The coveted yellow cookbook.

Last week I hosted the Beckville book club at my house (we read Unbroken, and everyone is right: it is an incredible book), and something Amazing happened . . .

I received a copy of The Yellow Cookbook.

It may not look like much, but Beckville’s Favorites, the first of two cookbooks from Beckville Lutheran Church (one of the churches I serve) is a pretty spectacular prize.  Beckville is famous for their potlucks and church suppers, and rightly so: these folks can cook.  

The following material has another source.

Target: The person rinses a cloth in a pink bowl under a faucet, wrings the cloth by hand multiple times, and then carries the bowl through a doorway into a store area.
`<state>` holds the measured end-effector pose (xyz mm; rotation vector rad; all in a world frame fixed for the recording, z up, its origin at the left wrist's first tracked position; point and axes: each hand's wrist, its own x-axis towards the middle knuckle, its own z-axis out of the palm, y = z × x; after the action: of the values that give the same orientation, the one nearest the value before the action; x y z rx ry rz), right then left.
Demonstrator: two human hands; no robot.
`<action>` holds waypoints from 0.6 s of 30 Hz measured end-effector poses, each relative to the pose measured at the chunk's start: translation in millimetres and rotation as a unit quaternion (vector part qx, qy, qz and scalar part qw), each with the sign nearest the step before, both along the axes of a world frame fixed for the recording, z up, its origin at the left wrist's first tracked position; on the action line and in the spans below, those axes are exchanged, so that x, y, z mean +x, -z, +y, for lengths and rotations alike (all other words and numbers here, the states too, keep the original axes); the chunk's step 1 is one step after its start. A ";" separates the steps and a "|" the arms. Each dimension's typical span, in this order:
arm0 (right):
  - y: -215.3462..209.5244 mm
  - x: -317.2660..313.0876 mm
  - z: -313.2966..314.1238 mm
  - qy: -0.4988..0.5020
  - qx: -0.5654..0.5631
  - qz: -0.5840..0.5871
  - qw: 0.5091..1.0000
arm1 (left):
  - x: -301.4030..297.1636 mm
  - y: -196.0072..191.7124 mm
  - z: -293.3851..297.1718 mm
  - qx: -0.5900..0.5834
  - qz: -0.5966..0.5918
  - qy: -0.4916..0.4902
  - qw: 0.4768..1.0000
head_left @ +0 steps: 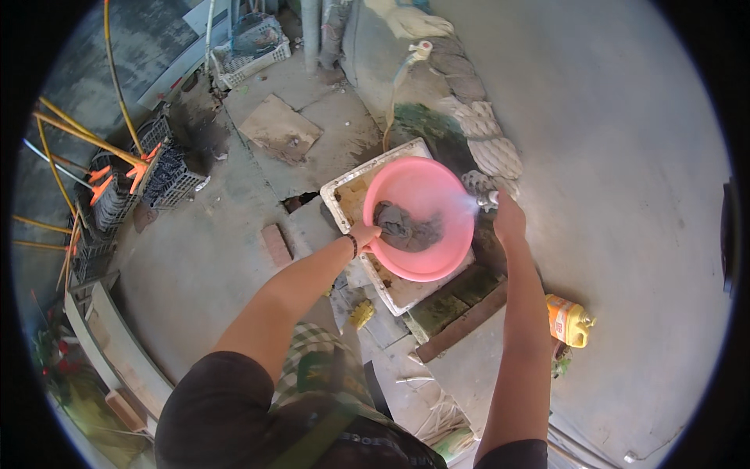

The church has no more copies of either the yellow or the more recent blue cookbook, but people are constantly referring me to them.  It usually goes like this:

Me: “This is delicious!”

Cook: “Oh, it’s from the Yellow Cookbook.”

Me: “I don’t have the Yellow Cookbook.”

Cook: “You don’t?”

Me: “No!”

Cook: “Oh!  Well, I don’t have any extra copies.”

Me: 😦

So when one of the book club ladies discovered that she in fact did have an extra copy and presented it to me last week, you can imagine my great joy.  I have the Yellow Cookbook!!!

Sadly, the recipe I really want (for the simply and accurately named “Good Cookie”) is apparently in the still-at-large Blue Cookbook.  But there are plenty of potential gems in Old Yellow, and I’m excited to try them out.  Since I am a vegetarian, quite a few of these gems are not ones I’m likely to try, so I’m calling this feature Baking with Beckville.  Because lucky for me, most dessert does not contain meat.

To get things rolling, I invite you, dear readers, to choose my first recipe.  What should I make this weekend?

  1. Thick Pancakes
  2. Jello Pudding Macaroons
  3. Favorite Cookies
Vote for your vicarious weekend treat in the comments!